No contexto nacional, o empate técnico no DF se mostra um caso atípico favorável à direita. No segundo turno, a pesquisa indica que Lula teria 39% dos votos, enquanto Flávio Bolsonaro alcançaria 45%, demonstrando vantagem para o candidato do PL na capital federal.

Economia: principal ponto de vulnerabilidade do governo Lula

Para Alexandre Garcia, o maior desafio para o governo Lula está no campo econômico. A população enfrenta um endividamento alto, queda no poder de compra e dificuldade para lidar com os juros elevados, fatores que impactam diretamente o cotidiano dos brasilienses.

“Este governo de Lula difere muito dos anteriores. A performance econômica está abaixo das expectativas da população. Vejo um cenário desfavorável para a situação atual, e acredito que o ponto crítico seja a economia”, afirma Garcia.

Apesar das críticas do governo federal à alta taxa de juros herdada da gestão de Roberto Campos Neto no Banco Central, a equipe econômica de Lula não conseguiu reverter esse quadro. “Houve troca na presidência do Banco Central, mas a taxa Selic permanece alta. O governo não apresentou projetos ou estratégias capazes de reduzir os juros”, ressalta o CEO.

Além disso, Garcia destaca que a população e as empresas estão sobrecarregadas financeiramente. “O mercado está muito alavancado, não suportando os custos elevados. O custo de vida aumentou, o poder aquisitivo caiu, e as empresas estão endividadas. O cenário é caótico”, analisa.

Contexto político e perfil do eleitorado no Distrito Federal

Além dos desafios econômicos, o panorama político contribui para as dificuldades do PT no DF. Segundo Garcia, a rejeição ao campo progressista que emergiu em 2018 favoreceu Bolsonaro, mas seu governo conturbado e rompimentos institucionais resultaram em desgaste político.

“Dois fatores dificultam o desempenho de Lula no Distrito Federal: a alta rejeição ao seu nome e a predominância de um eleitorado liberal-conservador”, explica Garcia.

Mesmo com essas adversidades, o CEO considera que ainda é cedo para definir um favorito. Lula mantém competitividade devido à sua liderança no campo progressista e ao controle da máquina pública, que pode ser decisiva na eleição.

Reação dos candidatos e cenário eleitoral no Distrito Federal

A assessoria de Flávio Bolsonaro agradeceu o espaço para comentar, mas optou por não se manifestar sobre a pesquisa. Já a equipe de Lula não respondeu ao pedido de posicionamento.

Em uma possível disputa entre Ronaldo Caiado e Lula no segundo turno, a preferência dos eleitores do DF recai sobre Caiado. A pesquisa indica que Lula perderia para o ex-governador de Goiás por 32,9% a 53,2%, com 14,1% dos entrevistados optando por branco, nulo ou nenhum dos candidatos.

Caiado como alternativa moderada para o eleitor de centro-direita

Segundo Garcia, o desempenho de Caiado surpreende ao captar o eleitorado de centro e centro-direita, que busca uma opção mais equilibrada diante das posições radicais do clã Bolsonaro. “Ele tem um posicionamento menos agressivo e conseguiu atrair eleitores que não se identificam com Jair Bolsonaro”, observa.
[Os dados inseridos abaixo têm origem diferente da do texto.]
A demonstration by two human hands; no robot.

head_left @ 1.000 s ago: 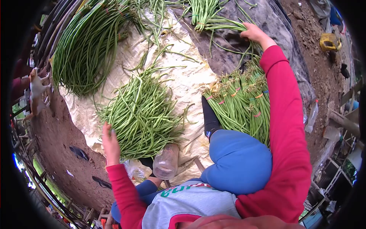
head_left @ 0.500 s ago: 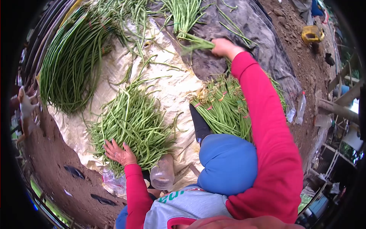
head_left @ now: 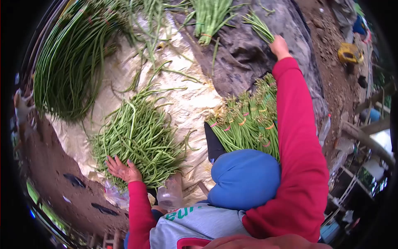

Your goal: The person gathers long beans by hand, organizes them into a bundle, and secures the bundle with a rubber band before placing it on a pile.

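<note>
A loose heap of green long beans (head_left: 137, 139) lies in front of me on the pale sheet. My left hand (head_left: 123, 170) rests on the heap's near left side, fingers spread. At the far right, my right hand (head_left: 280, 45) is closed around the end of a small bunch of long beans (head_left: 259, 27), held over the dark sheet. Several tied bundles of beans (head_left: 248, 130) with coloured bands lie beside my knee, partly hidden by my right arm. Another banded bundle (head_left: 207, 18) lies at the top, left of my right hand.
A large mass of long beans (head_left: 68, 66) covers the upper left of the pale sheet (head_left: 192, 99). A clear plastic jar (head_left: 170, 193) is by my lap. A yellow container (head_left: 350, 53) and a plastic bottle (head_left: 324, 130) sit right. An animal (head_left: 23, 110) is at far left.
My right hand has moved right with the small bunch, away from the banded bundle at the top. My left hand has stayed on the heap.
</note>
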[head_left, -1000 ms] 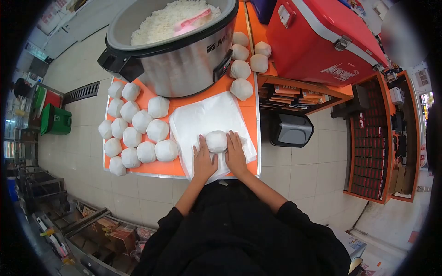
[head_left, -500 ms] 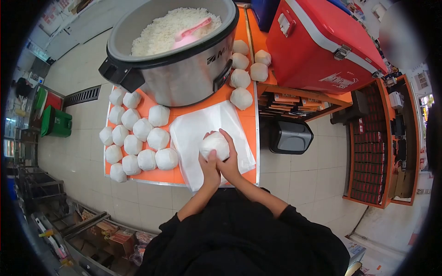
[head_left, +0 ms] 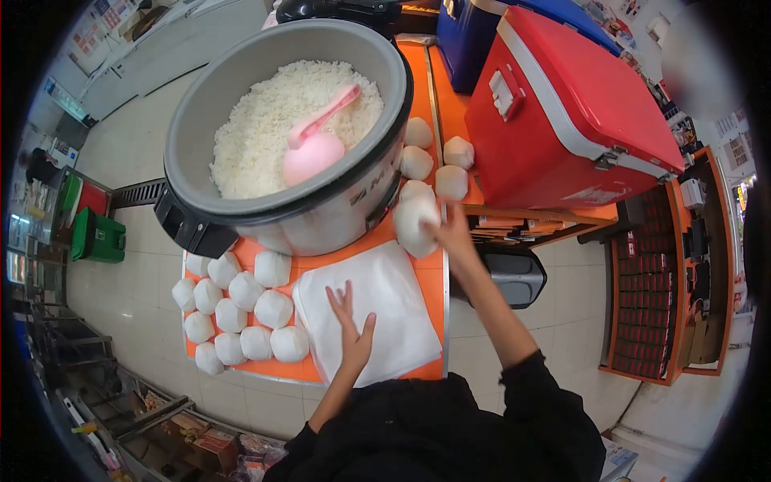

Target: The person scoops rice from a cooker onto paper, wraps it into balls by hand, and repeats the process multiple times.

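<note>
At the table's right edge, beside the cooker, my right hand (head_left: 454,239) has its fingers closed on the side of a white paper-wrapped rice packet (head_left: 415,225), low among others of its kind. Fingers spread, my left hand (head_left: 352,328) hovers close over the stack of white paper sheets (head_left: 393,293) and holds nothing. Left of the sheets, several round wrapped packets (head_left: 274,309) sit in rows on the orange table (head_left: 321,261). Behind the paper stands a large rice cooker (head_left: 321,229) of cooked rice (head_left: 257,120), with a pink scoop (head_left: 315,157) lying in it.
A red cooler box (head_left: 554,120) stands at the right, with a blue one (head_left: 464,48) behind it. More wrapped packets (head_left: 451,183) rest between cooker and cooler. A dark bin (head_left: 510,277) is on the floor right of the table, a green bin (head_left: 100,225) far left.
Both hands were around one wrapped packet over the paper. They have parted: the right carried the packet right to the group by the cooker, and the left opened. The view has tilted upward.
</note>
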The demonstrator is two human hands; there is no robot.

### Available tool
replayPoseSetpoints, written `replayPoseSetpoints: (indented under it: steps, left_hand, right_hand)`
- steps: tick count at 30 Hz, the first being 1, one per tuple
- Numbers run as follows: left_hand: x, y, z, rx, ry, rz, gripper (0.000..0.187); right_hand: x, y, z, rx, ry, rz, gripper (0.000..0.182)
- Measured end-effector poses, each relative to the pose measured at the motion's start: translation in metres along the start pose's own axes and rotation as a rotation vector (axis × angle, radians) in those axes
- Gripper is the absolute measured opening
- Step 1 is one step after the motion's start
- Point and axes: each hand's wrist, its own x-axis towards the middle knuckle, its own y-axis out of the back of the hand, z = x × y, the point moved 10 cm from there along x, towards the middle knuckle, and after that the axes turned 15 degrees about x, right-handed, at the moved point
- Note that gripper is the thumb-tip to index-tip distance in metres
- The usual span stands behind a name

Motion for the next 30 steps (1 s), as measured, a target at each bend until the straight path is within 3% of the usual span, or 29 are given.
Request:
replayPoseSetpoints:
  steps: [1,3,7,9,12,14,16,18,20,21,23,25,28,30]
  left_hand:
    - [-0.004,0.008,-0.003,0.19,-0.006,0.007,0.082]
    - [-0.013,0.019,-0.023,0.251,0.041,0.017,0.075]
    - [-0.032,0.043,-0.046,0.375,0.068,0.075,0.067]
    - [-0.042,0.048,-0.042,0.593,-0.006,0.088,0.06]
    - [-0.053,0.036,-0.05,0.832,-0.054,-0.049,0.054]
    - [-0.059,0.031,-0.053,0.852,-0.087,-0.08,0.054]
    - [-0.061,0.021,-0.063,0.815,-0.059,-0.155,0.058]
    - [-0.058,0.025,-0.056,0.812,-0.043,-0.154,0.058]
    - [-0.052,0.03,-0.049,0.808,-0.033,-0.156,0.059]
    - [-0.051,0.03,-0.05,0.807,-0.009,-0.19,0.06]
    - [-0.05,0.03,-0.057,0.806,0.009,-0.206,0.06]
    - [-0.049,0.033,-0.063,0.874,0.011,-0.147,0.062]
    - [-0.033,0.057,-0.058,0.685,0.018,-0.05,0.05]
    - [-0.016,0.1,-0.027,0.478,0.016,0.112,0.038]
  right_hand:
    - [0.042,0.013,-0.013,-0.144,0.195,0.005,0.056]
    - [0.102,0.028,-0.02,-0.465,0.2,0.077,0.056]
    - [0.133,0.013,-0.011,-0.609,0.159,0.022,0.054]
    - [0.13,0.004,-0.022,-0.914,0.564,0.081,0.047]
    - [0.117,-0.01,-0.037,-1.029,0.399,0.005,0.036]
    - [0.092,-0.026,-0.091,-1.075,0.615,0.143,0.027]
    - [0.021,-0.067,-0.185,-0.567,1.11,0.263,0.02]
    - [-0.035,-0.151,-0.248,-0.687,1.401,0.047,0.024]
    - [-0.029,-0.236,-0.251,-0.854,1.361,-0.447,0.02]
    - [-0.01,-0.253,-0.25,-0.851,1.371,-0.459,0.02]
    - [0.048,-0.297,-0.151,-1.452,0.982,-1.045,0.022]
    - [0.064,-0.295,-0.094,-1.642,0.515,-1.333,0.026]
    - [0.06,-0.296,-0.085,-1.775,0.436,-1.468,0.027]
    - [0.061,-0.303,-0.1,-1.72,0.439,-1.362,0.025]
O ex-governador atribui seu desempenho ao foco que seu governo deu ao Entorno do DF, região antes negligenciada. “Recebo com gratidão essa avaliação, que demonstra reconhecimento além dos limites do Entorno, que agora tem a atenção necessária”, declarou ao Correio.
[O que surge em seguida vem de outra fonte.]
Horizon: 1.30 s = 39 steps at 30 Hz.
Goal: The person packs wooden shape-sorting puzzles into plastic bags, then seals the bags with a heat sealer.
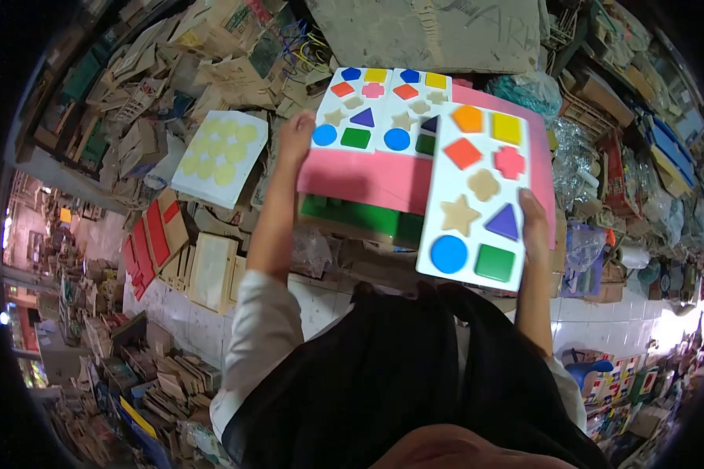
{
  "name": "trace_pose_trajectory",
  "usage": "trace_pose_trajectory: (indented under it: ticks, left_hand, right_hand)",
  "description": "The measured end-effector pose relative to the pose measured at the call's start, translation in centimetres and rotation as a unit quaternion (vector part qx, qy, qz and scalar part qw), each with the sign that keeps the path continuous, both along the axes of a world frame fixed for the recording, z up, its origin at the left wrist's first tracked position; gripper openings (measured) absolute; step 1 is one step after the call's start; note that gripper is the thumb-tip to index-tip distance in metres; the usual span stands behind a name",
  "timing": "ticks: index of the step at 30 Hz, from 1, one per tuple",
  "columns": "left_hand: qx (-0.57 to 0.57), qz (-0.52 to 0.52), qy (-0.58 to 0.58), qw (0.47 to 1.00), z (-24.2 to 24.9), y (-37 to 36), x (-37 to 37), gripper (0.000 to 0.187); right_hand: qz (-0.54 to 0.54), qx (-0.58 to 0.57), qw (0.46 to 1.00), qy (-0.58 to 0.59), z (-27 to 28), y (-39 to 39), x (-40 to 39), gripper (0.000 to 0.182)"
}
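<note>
My right hand [533, 223] grips the right edge of a white shape puzzle board [463, 209], held up and slightly tilted. The board carries coloured pieces, among them an orange pentagon [468, 119], a plain wooden star [460, 216], a blue circle [449, 254] and a green rectangle [494, 263]. Two similar boards, a left one [340, 109] and a middle one [389, 94], lie side by side behind it on a pink surface [360, 176]. My left hand [296, 134] is closed at the left board's outer edge; its fingertips are partly hidden.
A white sheet with pale yellow circles [220, 159] lies at the left. Below it are red strips [149, 242] and wooden frames [213, 270]. A large grey panel [438, 35] stands at the back. Plastic bags [528, 95] and cluttered shelves are at the right.
</note>
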<state>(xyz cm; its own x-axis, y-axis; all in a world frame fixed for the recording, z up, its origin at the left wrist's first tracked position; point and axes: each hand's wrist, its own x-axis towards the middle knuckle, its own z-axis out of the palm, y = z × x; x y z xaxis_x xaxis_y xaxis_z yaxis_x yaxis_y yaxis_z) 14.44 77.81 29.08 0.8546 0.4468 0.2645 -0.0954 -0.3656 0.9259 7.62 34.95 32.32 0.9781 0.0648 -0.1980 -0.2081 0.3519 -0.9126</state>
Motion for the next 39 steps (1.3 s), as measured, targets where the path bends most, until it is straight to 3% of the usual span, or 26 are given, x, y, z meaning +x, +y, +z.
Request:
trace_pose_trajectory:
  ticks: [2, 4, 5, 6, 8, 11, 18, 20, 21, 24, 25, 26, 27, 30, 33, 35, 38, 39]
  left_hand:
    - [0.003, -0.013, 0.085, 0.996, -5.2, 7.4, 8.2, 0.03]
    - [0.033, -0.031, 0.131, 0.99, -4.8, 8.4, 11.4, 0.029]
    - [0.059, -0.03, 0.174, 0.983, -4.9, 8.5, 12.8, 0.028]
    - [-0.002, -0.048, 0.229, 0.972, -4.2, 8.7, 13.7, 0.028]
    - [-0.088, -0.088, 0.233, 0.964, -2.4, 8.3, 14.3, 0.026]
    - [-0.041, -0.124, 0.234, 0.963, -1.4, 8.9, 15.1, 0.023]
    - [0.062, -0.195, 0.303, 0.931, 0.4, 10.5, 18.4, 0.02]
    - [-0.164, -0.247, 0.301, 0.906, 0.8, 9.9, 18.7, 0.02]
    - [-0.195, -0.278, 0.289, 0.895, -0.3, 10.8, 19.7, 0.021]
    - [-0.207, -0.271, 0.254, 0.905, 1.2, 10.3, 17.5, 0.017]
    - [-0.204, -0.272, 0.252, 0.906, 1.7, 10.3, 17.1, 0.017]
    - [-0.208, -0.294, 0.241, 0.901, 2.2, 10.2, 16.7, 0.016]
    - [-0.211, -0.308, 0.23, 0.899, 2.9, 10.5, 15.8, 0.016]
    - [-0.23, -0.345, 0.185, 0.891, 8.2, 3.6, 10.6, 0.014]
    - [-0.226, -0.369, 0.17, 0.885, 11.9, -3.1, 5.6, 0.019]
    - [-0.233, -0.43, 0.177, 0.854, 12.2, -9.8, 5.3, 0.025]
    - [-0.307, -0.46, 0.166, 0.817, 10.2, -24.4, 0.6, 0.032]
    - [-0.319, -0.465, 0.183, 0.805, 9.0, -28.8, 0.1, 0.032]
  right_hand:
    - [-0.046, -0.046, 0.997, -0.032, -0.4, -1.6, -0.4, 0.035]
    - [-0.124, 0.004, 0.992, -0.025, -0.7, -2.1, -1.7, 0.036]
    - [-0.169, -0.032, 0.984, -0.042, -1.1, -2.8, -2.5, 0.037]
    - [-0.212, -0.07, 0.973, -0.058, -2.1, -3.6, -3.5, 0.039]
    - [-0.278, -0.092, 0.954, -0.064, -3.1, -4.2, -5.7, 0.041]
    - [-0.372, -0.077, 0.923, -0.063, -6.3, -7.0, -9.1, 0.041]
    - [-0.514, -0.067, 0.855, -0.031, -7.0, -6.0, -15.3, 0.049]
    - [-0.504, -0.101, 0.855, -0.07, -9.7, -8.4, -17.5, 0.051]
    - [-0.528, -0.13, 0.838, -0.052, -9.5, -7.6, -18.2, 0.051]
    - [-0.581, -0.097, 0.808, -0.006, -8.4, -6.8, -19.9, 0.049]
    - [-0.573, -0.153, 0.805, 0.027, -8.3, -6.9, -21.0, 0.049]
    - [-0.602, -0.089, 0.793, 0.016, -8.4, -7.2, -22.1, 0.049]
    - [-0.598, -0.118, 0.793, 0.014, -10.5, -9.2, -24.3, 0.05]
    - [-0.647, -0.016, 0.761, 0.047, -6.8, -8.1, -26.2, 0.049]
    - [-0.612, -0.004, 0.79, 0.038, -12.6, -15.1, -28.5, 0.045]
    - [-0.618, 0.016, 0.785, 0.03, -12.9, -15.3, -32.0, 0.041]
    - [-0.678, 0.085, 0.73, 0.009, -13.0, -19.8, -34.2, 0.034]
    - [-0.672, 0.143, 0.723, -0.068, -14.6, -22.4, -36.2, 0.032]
Empate técnico entre Lula e Zema e perspectivas nacionais

Em um possível segundo turno entre Lula e Romeu Zema, a disputa aparece equilibrada, com o ex-governador de Minas Gerais ligeiramente à frente (40,3% contra 39,2% de Lula). Porém, no cenário nacional, Lula mantém vantagem considerável, com 48% das intenções de voto contra 34,9% de Zema.

O pré-candidato do Novo, Romeu Zema, manifestou confiança na derrota do PT, afirmando que o Distrito Federal tem um eleitorado politizado e consciente dos fracassos do governo Lula. “Estarei no segundo turno para derrotar o PT, assim como fiz em Minas Gerais”, declarou em nota.